[DATA EXTRACT]
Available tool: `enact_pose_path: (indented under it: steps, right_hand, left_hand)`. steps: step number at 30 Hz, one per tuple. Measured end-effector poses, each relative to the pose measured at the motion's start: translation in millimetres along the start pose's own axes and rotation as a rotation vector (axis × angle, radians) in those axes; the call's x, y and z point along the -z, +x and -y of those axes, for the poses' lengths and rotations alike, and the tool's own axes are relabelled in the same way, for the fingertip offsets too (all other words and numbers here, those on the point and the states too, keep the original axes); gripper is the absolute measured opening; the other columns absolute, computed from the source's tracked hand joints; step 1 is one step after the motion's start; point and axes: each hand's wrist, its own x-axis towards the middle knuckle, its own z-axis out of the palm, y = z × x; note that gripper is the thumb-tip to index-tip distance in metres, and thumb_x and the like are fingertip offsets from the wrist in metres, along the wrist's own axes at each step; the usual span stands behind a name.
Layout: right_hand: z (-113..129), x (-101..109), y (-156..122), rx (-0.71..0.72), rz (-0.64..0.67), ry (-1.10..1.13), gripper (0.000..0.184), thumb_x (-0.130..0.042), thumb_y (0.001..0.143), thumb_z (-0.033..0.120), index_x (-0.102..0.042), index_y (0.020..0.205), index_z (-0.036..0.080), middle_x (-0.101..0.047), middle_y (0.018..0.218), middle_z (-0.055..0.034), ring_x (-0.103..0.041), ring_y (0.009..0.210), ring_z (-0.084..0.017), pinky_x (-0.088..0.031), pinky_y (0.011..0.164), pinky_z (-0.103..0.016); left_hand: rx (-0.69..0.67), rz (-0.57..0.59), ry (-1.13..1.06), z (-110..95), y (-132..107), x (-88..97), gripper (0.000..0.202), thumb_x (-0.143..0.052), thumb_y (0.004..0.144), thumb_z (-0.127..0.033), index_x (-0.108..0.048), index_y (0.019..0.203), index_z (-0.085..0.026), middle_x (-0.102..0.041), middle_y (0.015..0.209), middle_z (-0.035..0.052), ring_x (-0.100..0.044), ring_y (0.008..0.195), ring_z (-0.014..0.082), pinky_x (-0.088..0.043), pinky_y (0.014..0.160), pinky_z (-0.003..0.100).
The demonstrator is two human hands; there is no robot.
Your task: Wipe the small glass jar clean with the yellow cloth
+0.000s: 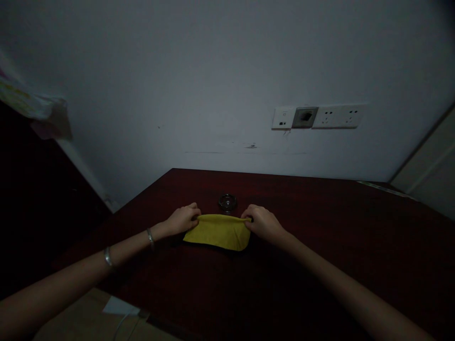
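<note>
Reaching forward from the lower corners of the view, both forearms meet over a yellow cloth near the middle of the dark red-brown surface. The left hand is closed, knuckles up, pinching the cloth's far left corner; two silver bangles ring that forearm. The right hand is closed the same way on the far right corner, fingers curled under. Between the two hands the cloth's upper edge runs taut and nearly straight, slightly rolled. Below that edge the cloth hangs forward and lies on the surface, its lower edge rounded and bulging toward the right. It looks soft, plain and unpatterned. Just behind it, between the hands, stands a small clear glass dish. Farther back a row of wall sockets sits on the pale wall.
</note>
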Motion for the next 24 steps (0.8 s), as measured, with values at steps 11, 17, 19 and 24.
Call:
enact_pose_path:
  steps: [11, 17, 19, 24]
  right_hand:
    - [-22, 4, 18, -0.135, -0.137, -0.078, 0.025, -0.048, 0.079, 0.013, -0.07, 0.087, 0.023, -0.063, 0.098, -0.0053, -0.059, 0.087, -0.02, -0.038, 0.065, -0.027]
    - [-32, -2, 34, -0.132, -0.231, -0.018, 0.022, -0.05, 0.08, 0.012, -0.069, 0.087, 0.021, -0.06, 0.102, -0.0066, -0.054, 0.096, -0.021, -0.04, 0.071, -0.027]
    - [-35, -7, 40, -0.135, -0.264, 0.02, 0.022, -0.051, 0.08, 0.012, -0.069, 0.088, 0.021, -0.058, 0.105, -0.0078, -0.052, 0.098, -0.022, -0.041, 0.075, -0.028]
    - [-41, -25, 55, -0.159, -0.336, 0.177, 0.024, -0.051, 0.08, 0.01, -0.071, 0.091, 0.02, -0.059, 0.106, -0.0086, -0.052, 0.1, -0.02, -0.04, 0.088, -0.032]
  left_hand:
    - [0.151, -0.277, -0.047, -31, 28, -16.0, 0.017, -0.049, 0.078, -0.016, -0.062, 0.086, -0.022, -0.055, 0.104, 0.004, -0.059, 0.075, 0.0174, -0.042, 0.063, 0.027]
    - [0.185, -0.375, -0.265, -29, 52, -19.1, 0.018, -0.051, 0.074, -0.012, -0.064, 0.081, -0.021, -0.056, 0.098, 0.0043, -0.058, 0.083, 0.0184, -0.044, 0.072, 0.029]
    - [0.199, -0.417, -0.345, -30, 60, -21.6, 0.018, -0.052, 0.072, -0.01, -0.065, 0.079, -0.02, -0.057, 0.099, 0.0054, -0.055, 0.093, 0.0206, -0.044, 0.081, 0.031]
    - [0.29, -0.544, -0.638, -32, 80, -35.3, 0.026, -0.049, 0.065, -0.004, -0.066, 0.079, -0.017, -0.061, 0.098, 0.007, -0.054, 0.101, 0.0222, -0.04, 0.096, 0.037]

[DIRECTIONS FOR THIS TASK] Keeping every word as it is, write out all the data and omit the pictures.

[TASK RESPONSE]
Available tool: `enact_pose_path: (indented under it: steps, right_hand, left_hand)`. steps: step number at 30 Hz, one per tuple. Measured end-effector poses, each relative to the pose measured at the motion's start: translation in millimetres along the start pose's own axes and rotation as a rotation vector (axis × angle, radians) in those axes; the call's x, y and z point along the -z, +x and -y of those axes, for the poses' lengths and rotations alike, and the tool's own axes are relabelled in the same way, for the fingertip offsets too (all other words and numbers here, those on the point and the states too, keep the original axes); gripper is the absolute measured opening; the other columns absolute, computed from the source's tracked hand joints; step 1 is one step after the motion's start; point and axes: each hand's wrist, its own x-axis towards the middle knuckle, its own z-axis out of the palm, y = z × x; note that gripper is the thumb-tip to index-tip distance in metres, and thumb_x and the like are fingertip offsets from the wrist in metres, along the wrist's own axes at each step; the usual span stands behind a name.
Layout: right_hand: z (-113..129), x (-101..109), y (-156..122), rx (-0.71..0.72), rz (-0.64..0.67), ry (-1.10..1.13), gripper (0.000..0.184), thumb_x (-0.130..0.042), thumb_y (0.001..0.143), thumb_z (-0.033..0.120), index_x (-0.102..0.042), index_y (0.020..0.205), index_z (-0.036..0.080), middle_x (-0.101..0.047), middle_y (0.018..0.218), middle_z (-0.055..0.034), ring_x (-0.103..0.041), ring_y (0.009..0.210), ring_z (-0.084..0.017), pinky_x (-0.088..0.031), pinky_y (0.011..0.164), pinky_z (-0.103..0.016); left_hand: rx (-0.69..0.67), rz (-0.57..0.59), ry (-1.13..1.06), z (-110..95), y (-132..107), x (-88..97), gripper (0.000..0.202), thumb_x (-0.143..0.052), thumb_y (0.004..0.144), thumb_z (-0.127..0.033), index_x (-0.108..0.048), index_y (0.019..0.203), index_z (-0.085..0.026), middle_x (-0.102..0.041), middle_y (0.015..0.209), middle_z (-0.035..0.052), ring_x (-0.100..0.044), ring_y (0.008..0.195), ring_z (-0.014..0.082), pinky_x (-0.088..0.043), pinky_y (0.014..0.160), pinky_z (-0.003..0.100).
The demonstrator is two human hands; there is no robot.
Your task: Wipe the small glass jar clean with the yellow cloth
+0.000s: 
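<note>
Reaching forward from the lower corners of the view, both forearms meet over a yellow cloth near the middle of the dark red-brown surface. The left hand is closed, knuckles up, pinching the cloth's far left corner; two silver bangles ring that forearm. The right hand is closed the same way on the far right corner, fingers curled under. Between the two hands the cloth's upper edge runs taut and nearly straight, slightly rolled. Below that edge the cloth hangs forward and lies on the surface, its lower edge rounded and bulging toward the right. It looks soft, plain and unpatterned. Just behind it, between the hands, stands a small clear glass dish. Farther back a row of wall sockets sits on the pale wall.
</note>
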Motion for the next 24 steps (0.8 s), as measured, with values at steps 11, 17, 19 and 24.
Call:
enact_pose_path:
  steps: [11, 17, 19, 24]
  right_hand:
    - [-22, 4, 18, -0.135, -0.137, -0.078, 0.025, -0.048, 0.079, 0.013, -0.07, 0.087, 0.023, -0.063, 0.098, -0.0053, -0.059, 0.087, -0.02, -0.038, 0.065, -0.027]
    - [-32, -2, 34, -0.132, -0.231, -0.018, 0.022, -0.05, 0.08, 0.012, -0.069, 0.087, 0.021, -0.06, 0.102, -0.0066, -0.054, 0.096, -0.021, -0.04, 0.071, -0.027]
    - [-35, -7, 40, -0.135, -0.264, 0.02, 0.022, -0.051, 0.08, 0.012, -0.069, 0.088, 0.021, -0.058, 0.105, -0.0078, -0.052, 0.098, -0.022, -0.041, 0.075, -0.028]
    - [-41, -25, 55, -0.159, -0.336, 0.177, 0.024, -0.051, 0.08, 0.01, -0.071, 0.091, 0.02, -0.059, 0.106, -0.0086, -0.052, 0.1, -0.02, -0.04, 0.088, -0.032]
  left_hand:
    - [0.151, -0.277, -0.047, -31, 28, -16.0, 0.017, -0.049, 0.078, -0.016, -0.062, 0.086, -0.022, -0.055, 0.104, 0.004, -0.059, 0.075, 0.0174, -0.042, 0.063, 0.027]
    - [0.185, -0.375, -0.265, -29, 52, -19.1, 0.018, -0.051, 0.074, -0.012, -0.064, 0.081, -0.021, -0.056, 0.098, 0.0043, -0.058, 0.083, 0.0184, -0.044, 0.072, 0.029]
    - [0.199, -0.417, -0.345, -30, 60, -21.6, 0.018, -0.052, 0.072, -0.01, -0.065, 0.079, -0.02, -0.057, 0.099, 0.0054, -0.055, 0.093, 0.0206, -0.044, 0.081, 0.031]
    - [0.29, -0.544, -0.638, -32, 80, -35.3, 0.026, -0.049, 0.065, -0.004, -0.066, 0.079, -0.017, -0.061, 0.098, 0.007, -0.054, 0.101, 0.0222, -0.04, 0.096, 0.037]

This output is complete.